§ **PROBLEM TO WORK ON**:
The line containing "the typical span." marks the end: write out exactly every line from the first line of the data below through that line, and only those.

§ **DATA UNDER STUDY**:
────────────────

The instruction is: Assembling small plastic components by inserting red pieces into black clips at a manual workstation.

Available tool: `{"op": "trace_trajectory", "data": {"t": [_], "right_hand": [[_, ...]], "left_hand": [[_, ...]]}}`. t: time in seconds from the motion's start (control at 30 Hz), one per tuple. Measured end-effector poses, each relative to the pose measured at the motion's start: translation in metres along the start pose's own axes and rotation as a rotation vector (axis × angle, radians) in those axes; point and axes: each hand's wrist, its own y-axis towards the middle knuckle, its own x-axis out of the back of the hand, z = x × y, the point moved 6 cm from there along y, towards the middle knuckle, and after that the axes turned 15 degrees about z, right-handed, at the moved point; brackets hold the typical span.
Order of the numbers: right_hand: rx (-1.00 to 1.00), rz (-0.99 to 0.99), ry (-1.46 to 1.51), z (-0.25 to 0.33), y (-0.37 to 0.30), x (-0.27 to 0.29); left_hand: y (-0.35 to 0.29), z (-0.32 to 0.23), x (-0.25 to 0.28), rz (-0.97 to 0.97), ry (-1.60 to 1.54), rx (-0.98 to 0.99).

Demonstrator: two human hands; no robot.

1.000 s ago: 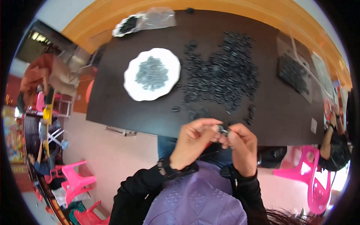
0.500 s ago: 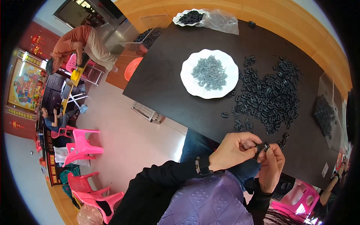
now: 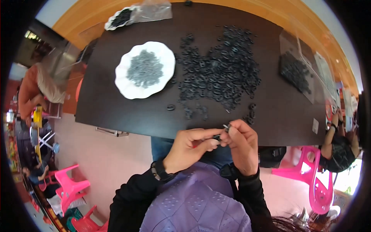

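Both hands are raised in front of my body at the table's near edge, fingertips almost meeting. My left hand (image 3: 187,150) pinches a small black plastic piece (image 3: 217,137) between thumb and fingers. My right hand (image 3: 244,146) is closed on a small black part with a silvery pin (image 3: 226,126) sticking out near the fingertips. Just beyond them spreads a heap of black oval plastic pieces (image 3: 224,73). Left of the heap is a white scalloped plate (image 3: 123,86), heaped with small grey metal pins (image 3: 145,69).
At the far left stand a second white plate (image 3: 109,26) of black parts and a clear plastic bag (image 3: 154,11). A clear container (image 3: 295,73) of black pieces sits on the right. Pink plastic stools (image 3: 69,185) stand on the floor; other people are at both sides.
The view has swung to the right, so the table and heap appear farther left. Both hands still hold their small parts close together, the silvery pin now more visible.
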Motion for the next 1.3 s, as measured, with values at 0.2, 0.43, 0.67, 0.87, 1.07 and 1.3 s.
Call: {"op": "trace_trajectory", "data": {"t": [0.2,0.43,0.67,0.87,1.07,1.3], "right_hand": [[-0.065,0.009,-0.112,0.01,-0.007,0.005],[-0.138,0.027,-0.175,0.013,-0.013,0.001],[-0.162,0.037,-0.182,0.011,-0.016,-0.001],[-0.159,0.048,-0.173,0.011,-0.016,-0.004],[-0.174,0.091,-0.18,0.011,-0.018,-0.003],[-0.169,0.073,-0.268,0.01,-0.018,-0.002]], "left_hand": [[0.0,0.003,0.002,-0.086,-0.181,-0.105],[-0.004,-0.007,0.007,-0.158,0.019,-0.192],[-0.005,-0.008,0.007,-0.172,-0.04,-0.163],[-0.005,-0.007,0.007,-0.185,-0.033,-0.151],[-0.005,-0.006,0.007,-0.185,-0.001,-0.188],[-0.006,-0.006,0.008,-0.167,0.096,-0.206]]}}
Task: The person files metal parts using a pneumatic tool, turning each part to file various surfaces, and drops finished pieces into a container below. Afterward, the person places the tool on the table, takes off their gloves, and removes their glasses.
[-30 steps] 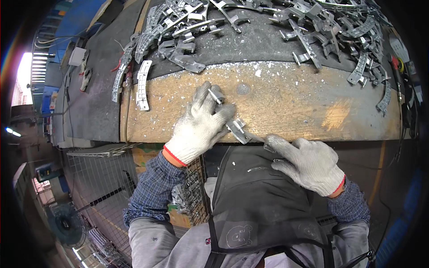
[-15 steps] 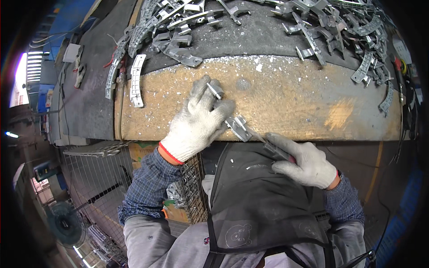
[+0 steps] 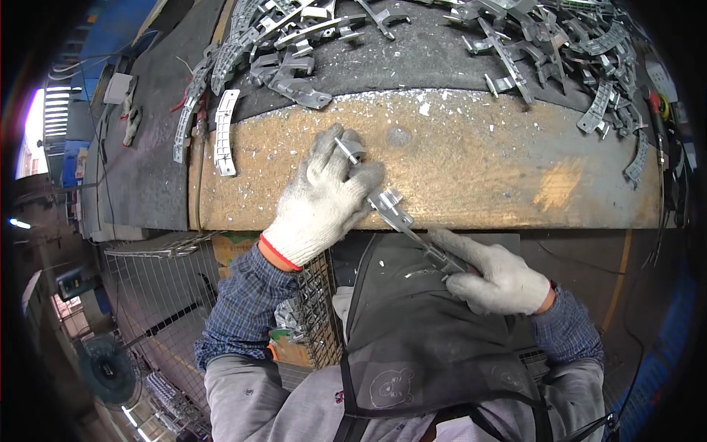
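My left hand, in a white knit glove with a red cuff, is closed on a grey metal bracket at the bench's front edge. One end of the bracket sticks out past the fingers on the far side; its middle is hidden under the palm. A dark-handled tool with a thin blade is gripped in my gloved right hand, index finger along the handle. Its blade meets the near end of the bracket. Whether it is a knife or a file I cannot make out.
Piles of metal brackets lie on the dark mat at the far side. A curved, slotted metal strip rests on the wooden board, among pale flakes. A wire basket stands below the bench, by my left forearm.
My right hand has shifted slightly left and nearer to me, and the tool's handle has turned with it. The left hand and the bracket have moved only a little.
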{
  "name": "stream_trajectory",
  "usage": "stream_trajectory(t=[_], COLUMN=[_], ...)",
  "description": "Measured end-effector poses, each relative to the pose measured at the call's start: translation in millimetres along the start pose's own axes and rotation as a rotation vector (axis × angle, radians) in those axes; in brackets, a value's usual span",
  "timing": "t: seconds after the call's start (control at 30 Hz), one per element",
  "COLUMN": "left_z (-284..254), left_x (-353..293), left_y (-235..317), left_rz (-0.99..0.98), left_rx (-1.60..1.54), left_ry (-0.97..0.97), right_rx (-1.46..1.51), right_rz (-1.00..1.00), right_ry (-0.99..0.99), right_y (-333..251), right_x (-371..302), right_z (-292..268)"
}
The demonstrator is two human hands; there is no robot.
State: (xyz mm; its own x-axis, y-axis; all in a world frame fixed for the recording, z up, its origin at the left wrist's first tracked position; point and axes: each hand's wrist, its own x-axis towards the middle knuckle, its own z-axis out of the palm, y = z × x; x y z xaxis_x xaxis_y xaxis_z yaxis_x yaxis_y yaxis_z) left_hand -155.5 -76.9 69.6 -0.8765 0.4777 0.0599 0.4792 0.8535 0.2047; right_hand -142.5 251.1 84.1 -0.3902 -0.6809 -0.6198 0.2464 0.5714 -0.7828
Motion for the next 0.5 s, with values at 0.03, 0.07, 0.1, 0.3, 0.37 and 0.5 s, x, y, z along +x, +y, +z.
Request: stream_trajectory(t=[0.03, 0.07, 0.1, 0.3, 0.37, 0.5], left_z=[-0.3, -0.5, -0.7, -0.2, 0.3, 0.2], left_x=[-0.4, -1.0, -1.8, -4.3, -3.9, -2.9], left_y=[0.6, 1.1, 1.6, 2.7, 2.8, 1.9], left_rz=[0.003, 0.004, 0.004, -0.009, -0.015, -0.01], left_rx=[-0.001, 0.001, 0.001, 0.0, 0.003, -0.021], left_ry=[-0.006, -0.001, 0.0, 0.0, 0.002, 0.012], right_rx=[-0.008, -0.097, -0.208, -0.15, -0.145, -0.111], right_rz=[-0.013, -0.117, -0.173, -0.081, -0.063, -0.085], right_ry=[0.011, 0.113, 0.205, 0.232, 0.217, 0.196], right_y=[0.7, 1.7, 3.1, 7.6, 7.1, 5.4], right_x=[-4.4, -8.2, -11.3, -17.2, -14.5, -9.6], right_z=[4.6, 9.7, 14.7, 24.1, 22.5, 21.3])
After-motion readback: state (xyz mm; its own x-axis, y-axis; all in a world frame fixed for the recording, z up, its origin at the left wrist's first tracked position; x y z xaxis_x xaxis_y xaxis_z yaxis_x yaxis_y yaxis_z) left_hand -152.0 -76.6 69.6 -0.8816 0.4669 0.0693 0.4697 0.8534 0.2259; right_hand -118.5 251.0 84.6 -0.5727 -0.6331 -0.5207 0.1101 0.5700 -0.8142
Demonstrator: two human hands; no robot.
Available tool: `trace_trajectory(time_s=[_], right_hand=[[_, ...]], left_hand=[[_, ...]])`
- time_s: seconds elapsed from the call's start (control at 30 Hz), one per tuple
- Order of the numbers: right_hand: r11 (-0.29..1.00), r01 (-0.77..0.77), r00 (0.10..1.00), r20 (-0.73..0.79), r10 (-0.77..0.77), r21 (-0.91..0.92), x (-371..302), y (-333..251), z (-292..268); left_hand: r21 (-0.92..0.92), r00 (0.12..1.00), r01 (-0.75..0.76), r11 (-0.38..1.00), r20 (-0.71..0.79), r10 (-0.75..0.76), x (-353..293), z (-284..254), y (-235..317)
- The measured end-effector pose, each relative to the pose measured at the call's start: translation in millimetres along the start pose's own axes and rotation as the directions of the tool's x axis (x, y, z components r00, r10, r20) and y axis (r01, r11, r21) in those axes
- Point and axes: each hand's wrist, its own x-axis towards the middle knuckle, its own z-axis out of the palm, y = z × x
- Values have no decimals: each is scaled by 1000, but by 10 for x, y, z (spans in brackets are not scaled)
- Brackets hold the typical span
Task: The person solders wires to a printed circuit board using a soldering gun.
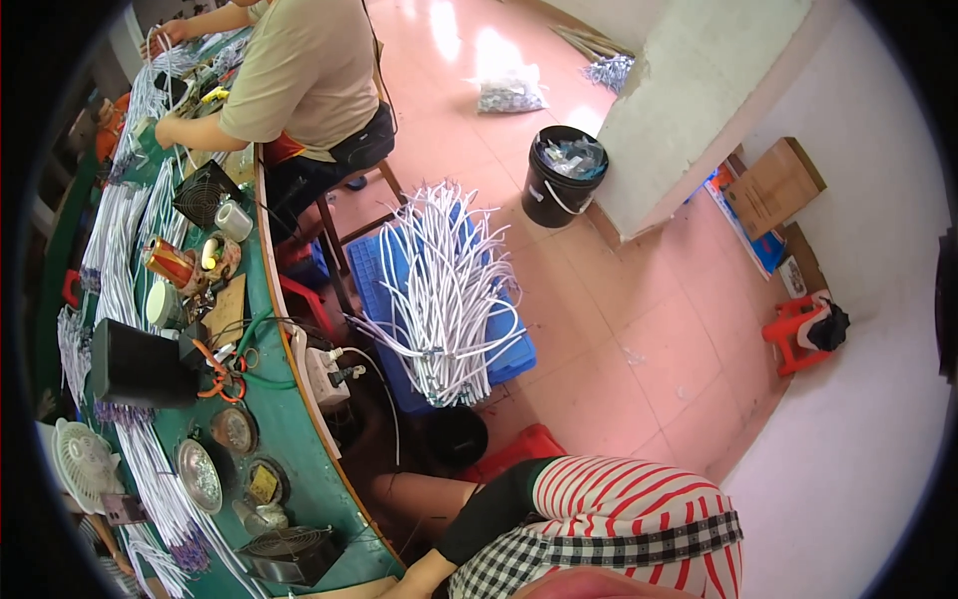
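Neither of my hands shows its fingers. At the lower edge, one forearm [424, 573], which looks like my right, reaches past a dark sleeve [489, 519] toward the green workbench [344, 519]; its hand is cut off by the frame. My left hand is out of sight. Nearest the forearm stands a dark box with a round grille [289, 554]. Beyond it lie a metal bowl of small pieces [200, 476], a round tin [235, 431] and orange-handled pliers [220, 374]. Bundles of white cables [170, 479] run along the bench.
A co-worker [299, 80] sits at the far bench, handling white cables. A large cable bundle [444, 299] rests on a blue crate [514, 354]. Around the floor stand a black bucket [544, 200], a red stool [788, 334] and a pillar [689, 110]. A power strip [321, 374] hangs at the bench edge.
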Motion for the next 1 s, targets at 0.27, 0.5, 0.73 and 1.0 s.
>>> trace_trajectory(time_s=[0.27,0.5,0.73,1.0], right_hand=[[1000,21,1000,-13,-20,17,120,430,183],[253,390,489,-33,-872,-885,381,689,272],[953,144,987,-27,-157,-266,18,36,-18],[981,-194,963,191,188,10,56,-8,-82]], left_hand=[[18,999,-39,999,27,39,74,-99,-118],[17,998,-35,999,48,34,-8,13,-263],[58,996,-25,998,84,20,-9,-52,-496],[70,992,-23,997,128,13,105,53,-678]])
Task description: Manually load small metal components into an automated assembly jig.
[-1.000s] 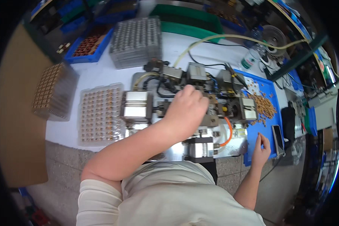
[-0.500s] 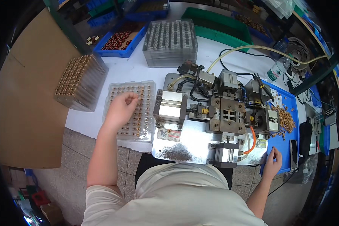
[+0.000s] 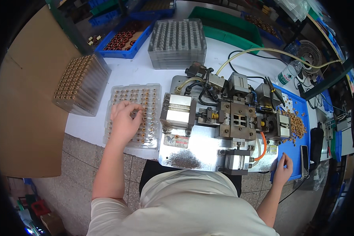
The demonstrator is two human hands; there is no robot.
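Note:
Over the clear plastic tray (image 3: 153, 129) my left hand (image 3: 125, 119) hovers or rests, fingers curled and thumb bent toward the forefinger. Whatever may sit between its fingertips is too small to see. Rows of small copper-coloured ring parts (image 3: 144, 118) fill pockets of that tray, partly covered by the hand. At the near left edge of the blue tray (image 3: 296, 157) is my right hand (image 3: 283, 170), fingers drawn together and pointing up; any held thing cannot be made out. Between the hands stands a metal clamping fixture (image 3: 238, 120) with cylinders on several sides.
Loose copper-coloured parts (image 3: 297, 126) and a phone (image 3: 305, 161) lie in the blue tray. A stack of filled clear trays (image 3: 82, 84) stands left, another clear stack (image 3: 177, 57) at the back. Behind are a blue bin (image 3: 135, 49), a green bin (image 3: 224, 33) and a bottle (image 3: 286, 74).
My left hand has shifted slightly down toward me over the clear tray, its fingers turning more to the right. My right hand stays nearly in place.

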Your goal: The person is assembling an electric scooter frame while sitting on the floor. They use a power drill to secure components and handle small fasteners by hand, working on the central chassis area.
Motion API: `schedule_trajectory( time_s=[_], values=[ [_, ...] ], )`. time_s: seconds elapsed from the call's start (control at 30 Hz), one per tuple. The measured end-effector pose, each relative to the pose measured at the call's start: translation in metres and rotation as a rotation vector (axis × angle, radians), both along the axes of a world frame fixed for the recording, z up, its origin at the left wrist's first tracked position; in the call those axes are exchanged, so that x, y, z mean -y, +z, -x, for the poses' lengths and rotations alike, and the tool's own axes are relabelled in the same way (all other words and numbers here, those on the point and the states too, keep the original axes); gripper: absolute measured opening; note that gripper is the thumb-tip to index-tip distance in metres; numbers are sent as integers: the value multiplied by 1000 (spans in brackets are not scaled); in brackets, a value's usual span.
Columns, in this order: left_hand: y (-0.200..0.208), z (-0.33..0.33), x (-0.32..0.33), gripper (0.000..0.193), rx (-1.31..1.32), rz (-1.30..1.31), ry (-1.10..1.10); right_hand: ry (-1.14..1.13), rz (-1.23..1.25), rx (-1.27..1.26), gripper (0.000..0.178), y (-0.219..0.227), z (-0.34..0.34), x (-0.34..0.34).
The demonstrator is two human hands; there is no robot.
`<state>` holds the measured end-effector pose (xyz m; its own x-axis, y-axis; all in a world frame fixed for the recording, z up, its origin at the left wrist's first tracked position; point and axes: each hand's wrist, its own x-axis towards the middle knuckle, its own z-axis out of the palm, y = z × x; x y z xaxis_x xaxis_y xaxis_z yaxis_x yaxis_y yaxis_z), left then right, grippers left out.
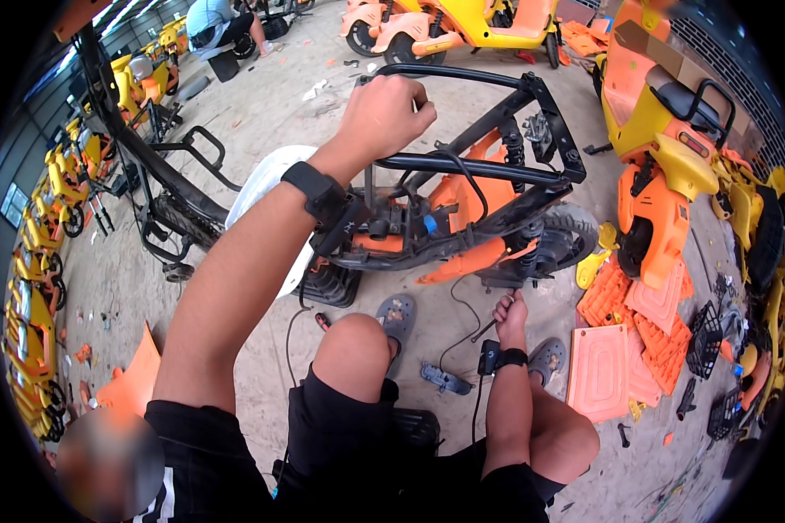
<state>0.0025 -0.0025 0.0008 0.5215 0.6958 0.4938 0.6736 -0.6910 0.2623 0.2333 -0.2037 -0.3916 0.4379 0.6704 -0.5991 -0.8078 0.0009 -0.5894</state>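
A stripped scooter frame (497, 179) of black tubes stands before me, with orange panels (475, 196) inside it. My left hand (384, 113) is closed at the left end of its upper tubes, thumb curled in; the undersides of the fingers are hidden. Low by the rear wheel (574, 234), my right hand (508, 312) is closed around a thin dark rod-shaped tool (485, 331), whose end points down and left. The tool's upper end is hidden near the wheel hub. A black pedal-like part (446, 378) lies on the floor between my feet.
Orange panels (598, 373) and black baskets (705, 340) lie at the right, below a yellow-orange scooter (667, 174). A black bare frame (161, 174) stands left. Behind, a person (214, 30) sits near more scooters (471, 26). Cables (290, 349) hang near my knees.
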Motion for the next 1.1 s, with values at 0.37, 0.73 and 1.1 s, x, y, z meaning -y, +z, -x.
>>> schedule_trajectory(
  time_s=[0.37, 0.73, 1.1],
  values=[
    [-3, 2, -2, 28, -25, 10, 22, -22, 15, -175, 26, 3, -7, -2],
    [-2, 0, -1, 28, -22, -4, 8, -32, -195, -295, 29, -15, -13, 1],
    [-3, 1, -7, 27, -16, -29, -10, -42, -207, -298, 34, -14, -10, 2]
  ],
)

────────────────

§ **ANSWER FOR THIS EXERCISE**:
The instruction is: Assembling small plastic components by inserting red pieces into black clips at a manual workstation.

Available tool: `{"op": "trace_trajectory", "data": {"t": [_], "right_hand": [[_, ...]], "left_hand": [[_, ...]]}}`. t: time in seconds from the motion's start (control at 30 Hz), one per tuple. Measured end-effector poses, each relative to the pose measured at the motion's start: translation in metres along the start pose's own axes and rotation as a rotation vector (axis × angle, radians) in those axes; point and axes: each hand's wrist, its own y-axis towards the middle knuckle, its own x-axis out of the back of the hand, z = x × y, the point moved 6 cm from there along y, towards the middle knuckle, and after that the axes turned 15 degrees about z, right-handed, at the moved point; brackets hold the typical span.

No more output is expected.